SYDNEY, Australia – Craig McLachlan, one of Australia's most acclaimed television and music stars, has been charged with assault and eight indecent assault charges for events up until 2014 – a potential breakthrough for the media companies he accused of defamation and for the #MeToo up-and-coming -Movement of the country.
Mr. McLachlan, 53, a well-known face in Australia playing roles in television favorites such as "Neighbors" and "Home and Away", was charged by the Victoria Police for allegedly appearing in Melbourne at about the same time as his Now. the performance in a stage version of "The Rocky Horror Show" under the magnifying glass.

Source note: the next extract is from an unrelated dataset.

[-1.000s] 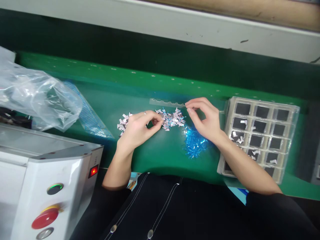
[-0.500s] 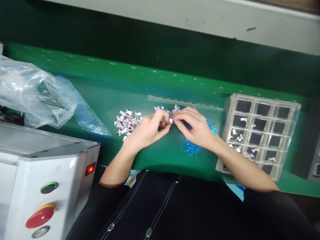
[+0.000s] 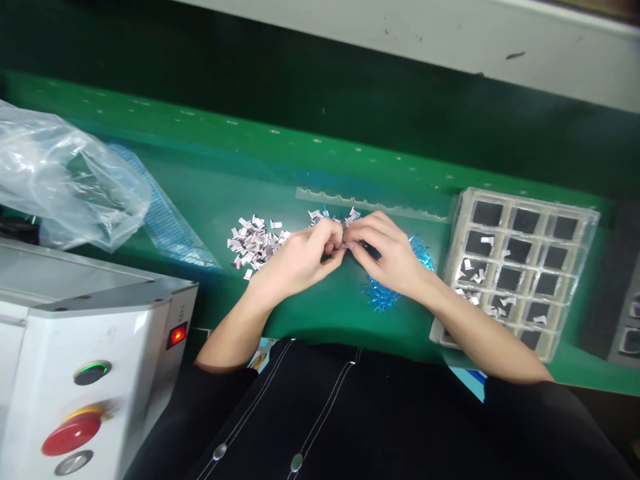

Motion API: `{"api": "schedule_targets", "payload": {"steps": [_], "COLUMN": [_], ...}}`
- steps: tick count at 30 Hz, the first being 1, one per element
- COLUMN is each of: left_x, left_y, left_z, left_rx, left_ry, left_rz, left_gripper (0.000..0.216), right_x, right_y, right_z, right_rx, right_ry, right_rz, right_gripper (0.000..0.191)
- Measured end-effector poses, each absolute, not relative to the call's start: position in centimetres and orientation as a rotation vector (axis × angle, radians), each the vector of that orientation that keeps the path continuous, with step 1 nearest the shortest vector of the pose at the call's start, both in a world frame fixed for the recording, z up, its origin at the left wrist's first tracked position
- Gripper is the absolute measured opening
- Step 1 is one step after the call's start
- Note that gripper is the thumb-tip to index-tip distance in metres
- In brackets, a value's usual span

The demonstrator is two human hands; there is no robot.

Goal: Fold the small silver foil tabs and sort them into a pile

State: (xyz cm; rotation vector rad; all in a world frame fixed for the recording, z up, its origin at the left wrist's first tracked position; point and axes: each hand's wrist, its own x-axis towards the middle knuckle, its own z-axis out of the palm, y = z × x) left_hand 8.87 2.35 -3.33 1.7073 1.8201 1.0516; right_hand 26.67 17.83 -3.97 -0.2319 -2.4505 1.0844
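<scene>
My left hand (image 3: pixel 300 260) and my right hand (image 3: pixel 387 253) meet fingertip to fingertip over the green work surface (image 3: pixel 225 193). Both are closed in a pinch on one small silvery piece (image 3: pixel 343 245) between them. A heap of the same small silvery pieces (image 3: pixel 253 241) lies just left of my left hand, and a few more (image 3: pixel 333 215) show behind the fingers. A pile of thin blue film scraps (image 3: pixel 383 295) lies under and right of my right hand.
A clear compartment tray (image 3: pixel 520 267) with dark cells and a few pieces stands at the right. A crumpled clear plastic bag (image 3: pixel 70 180) and a blue mesh sheet (image 3: pixel 167 223) lie at the left. A white machine (image 3: pixel 85 360) with red and green buttons fills the lower left corner.
A second ago my hands were apart, the right one raised over the pieces. They have come together and now pinch one small piece between them.
</scene>
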Motion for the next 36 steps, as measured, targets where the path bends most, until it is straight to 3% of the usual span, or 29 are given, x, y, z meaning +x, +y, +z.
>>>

The mysterious legal system in Australia – its strict privacy laws and restrictions on the exchange of information in individual cases – make it impossible to explain the criminal The charges relate directly to the allegations of the "Rocky Horror Show".
The police refused to provide any information about the specifics of the alleged attacks. A spokesman for Mr. McLachlan said, "Craig is innocent of these charges, which are vigorously defended."

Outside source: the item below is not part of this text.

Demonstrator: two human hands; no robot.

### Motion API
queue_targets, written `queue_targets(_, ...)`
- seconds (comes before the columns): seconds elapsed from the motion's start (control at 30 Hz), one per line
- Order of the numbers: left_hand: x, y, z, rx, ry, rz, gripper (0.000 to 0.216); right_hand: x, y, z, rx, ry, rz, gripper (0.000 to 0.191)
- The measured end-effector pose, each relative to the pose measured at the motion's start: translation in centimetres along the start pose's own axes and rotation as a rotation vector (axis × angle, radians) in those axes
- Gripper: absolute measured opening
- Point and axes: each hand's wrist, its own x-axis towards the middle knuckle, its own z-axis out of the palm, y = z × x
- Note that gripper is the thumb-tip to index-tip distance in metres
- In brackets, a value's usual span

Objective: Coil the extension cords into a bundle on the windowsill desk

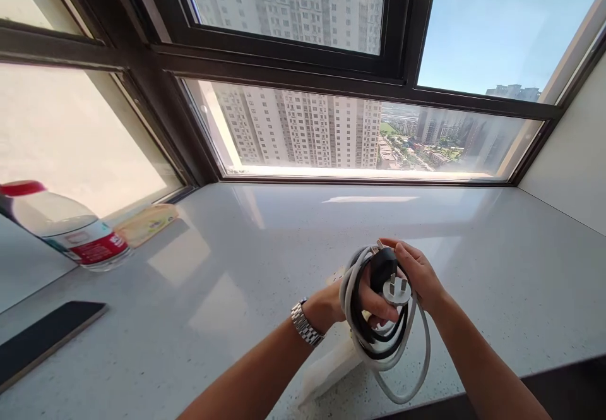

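head view, near right of a pale speckled windowsill counter (265, 243). coiled bundle of white and black cable (379, 325) held up just above the counter's near edge, between both hands. left hand (360, 303) passed through the coil, fingers closed around its strands, a metal wristwatch (307, 324) on the wrist. right hand (419, 275) cupped over the top right of the bundle, fingers curled against the black part, just beside a white three-pin plug (396, 290) with prongs facing the camera. lowest white loop hung down past the counter's edge. white object (326, 369) lay on the counter beneath the left forearm, partly hidden; kind not discernible. far left: plastic bottle (66, 227) with red cap and red label, tilted in the view, a yellow-green flat packet (146, 223) just beside it. dark flat slab (45, 338) at near left, well apart from the hands. window (360, 129) with dark frame beyond, tower blocks outside.
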Motion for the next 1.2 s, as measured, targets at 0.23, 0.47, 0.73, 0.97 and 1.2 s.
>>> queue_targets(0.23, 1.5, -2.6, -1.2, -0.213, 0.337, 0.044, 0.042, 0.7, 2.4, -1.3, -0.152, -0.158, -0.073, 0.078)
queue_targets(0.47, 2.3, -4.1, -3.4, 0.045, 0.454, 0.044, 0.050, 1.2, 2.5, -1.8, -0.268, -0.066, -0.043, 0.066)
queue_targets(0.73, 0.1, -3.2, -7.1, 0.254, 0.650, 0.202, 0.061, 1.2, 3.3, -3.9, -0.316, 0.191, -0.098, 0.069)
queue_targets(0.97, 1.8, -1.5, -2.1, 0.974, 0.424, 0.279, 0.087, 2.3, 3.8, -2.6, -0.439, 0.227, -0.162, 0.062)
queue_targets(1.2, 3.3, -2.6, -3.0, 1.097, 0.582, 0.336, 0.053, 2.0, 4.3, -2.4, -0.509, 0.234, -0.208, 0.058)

But legal experts said the charges threatened to undermine Mr. McLachlan's defamation claim while emphasizing the muddled nature of the Australian legal system when it comes to cases of sexual assault.

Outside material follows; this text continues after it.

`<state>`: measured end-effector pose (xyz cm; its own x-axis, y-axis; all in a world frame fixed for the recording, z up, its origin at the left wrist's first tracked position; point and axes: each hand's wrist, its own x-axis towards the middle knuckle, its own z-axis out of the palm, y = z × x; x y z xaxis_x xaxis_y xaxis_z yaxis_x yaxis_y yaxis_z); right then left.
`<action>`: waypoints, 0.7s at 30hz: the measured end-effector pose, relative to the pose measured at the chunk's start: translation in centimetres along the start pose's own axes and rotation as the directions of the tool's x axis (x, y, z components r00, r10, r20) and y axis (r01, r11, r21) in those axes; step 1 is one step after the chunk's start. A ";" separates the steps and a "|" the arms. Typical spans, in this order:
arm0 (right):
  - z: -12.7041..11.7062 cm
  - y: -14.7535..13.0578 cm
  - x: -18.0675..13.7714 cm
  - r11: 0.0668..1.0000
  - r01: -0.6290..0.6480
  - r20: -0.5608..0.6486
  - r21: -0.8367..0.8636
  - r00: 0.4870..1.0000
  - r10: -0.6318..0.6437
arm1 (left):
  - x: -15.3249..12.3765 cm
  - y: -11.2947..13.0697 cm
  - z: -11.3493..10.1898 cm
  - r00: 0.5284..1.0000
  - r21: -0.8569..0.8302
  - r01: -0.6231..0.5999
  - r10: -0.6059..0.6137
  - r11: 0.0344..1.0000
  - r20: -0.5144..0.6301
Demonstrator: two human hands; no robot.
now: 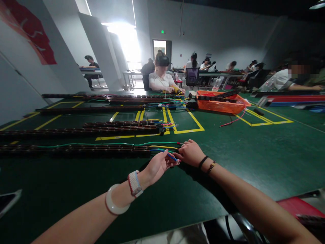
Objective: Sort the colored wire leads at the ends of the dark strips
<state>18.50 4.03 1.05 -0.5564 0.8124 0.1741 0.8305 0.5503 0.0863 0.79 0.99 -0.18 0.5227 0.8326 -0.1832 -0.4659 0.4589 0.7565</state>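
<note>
Orange basket: set on the green surface (pixel 254 149), the basket (pixel 220 107) is filled partly with red material, and dark strips are laid across its rim; a pink wire (pixel 236 120) is draped down its near side.
Clear bottle: seen at the basket's far side; whether the bottle (pixel 216 85) is stood inside or behind cannot be told.
Wire bundle: laid along the near part of the surface, the bundle (pixel 101 149) is made up of long, dark, glossy strips, with loose wires led out at the right end.
Wires: a green wire (pixel 127 144) and a yellow wire (pixel 164 147) are stretched to the right hand (pixel 191 151); a blue wire (pixel 172 157) is tipped with a pale end.
Left fingers: narrowed, the blue wire held by the left hand (pixel 157 166).
Right fingers: bent close at the wire ends; their grip cannot be told.
Red banner: white marks are shown on the banner (pixel 33 32), unreadable.
</note>
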 end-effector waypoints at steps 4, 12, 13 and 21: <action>-1.2 0.7 -0.6 0.995 0.015 -0.171 0.103 0.985 0.003 | 0.1 0.0 0.0 1.000 -0.055 0.004 -0.004 0.999 0.001; -2.0 0.3 -1.2 0.845 0.531 -0.261 -0.066 0.808 -0.528 | 0.0 0.1 0.2 0.998 -0.044 0.021 -0.024 0.999 -0.065; -1.9 0.2 -1.1 0.842 0.535 -0.265 -0.065 0.804 -0.532 | 0.0 0.1 0.1 0.998 -0.043 0.018 -0.021 0.999 -0.062; -1.8 0.8 -0.9 0.946 0.322 -0.319 0.042 0.902 -0.293 | -0.6 0.4 1.0 0.983 0.194 0.036 -0.070 0.980 0.172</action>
<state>19.72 3.43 2.71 -0.7365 0.5101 0.4442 0.6052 0.7902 0.0961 1.04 0.36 0.83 0.6692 0.7325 -0.1247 -0.2993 0.4194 0.8571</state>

Australia's defamation law strongly supports the plaintiff, and it is widely accused of making it more difficult to accept the issue of sexual harassment.
The powerful men who are accused tend to complain, and the costs can be immense. not only for media companies, but also for those who file the allegations.
Mr. McLachlan sues Fairfax Media and ABC, and actress Christie Whelan Browne for $ 4.7 million for damages for damages.
[ReadHowGeoffreyRushdenFallDiffamationThat resulted in a #MeToo billing. ]
Yet, Mr. McLachlan now appears to be partially more vulnerable, media attorneys say, because the judge in Mr. McLachlan's case has allowed a rare defense of "contextuality" to be true. "
According to the December Judge's decision, the media companies can defend their coverage during the lawsuit (which begins on February 4 in the New South Wales Supreme Court) by arguing that McLachlan is" a sexual predator "in that he improperly attacked and sexually harassed female colleagues in the workplace.
The criminal charges in the state of Victoria have not yet been proven, but whether they refer to the "Rocky Horror Show" claims, lawyers might claim Medi A's defense.
The defamation procedure could be postponed to play the criminal case. Or details from the criminal charges could in one way or another become part of the civil defamation process.
"There is some room to run, but it does seem to be quite significant," said Daniel Joyce, a law lecturer at the University of New South Wales who specializes in freedom of expression issues. "It could really strengthen the context-dependent truth defense of the media."
For Mr. McLachlan it seems at least more time in the spotlight.
Four days after the start of the defamation trial on February 4, he is due to appear before the Magistrates & # 39; Court in Melbourne and is being brought to ten charges by the Sexual Offenses and Child Abuse Investigations Team in Melbourne.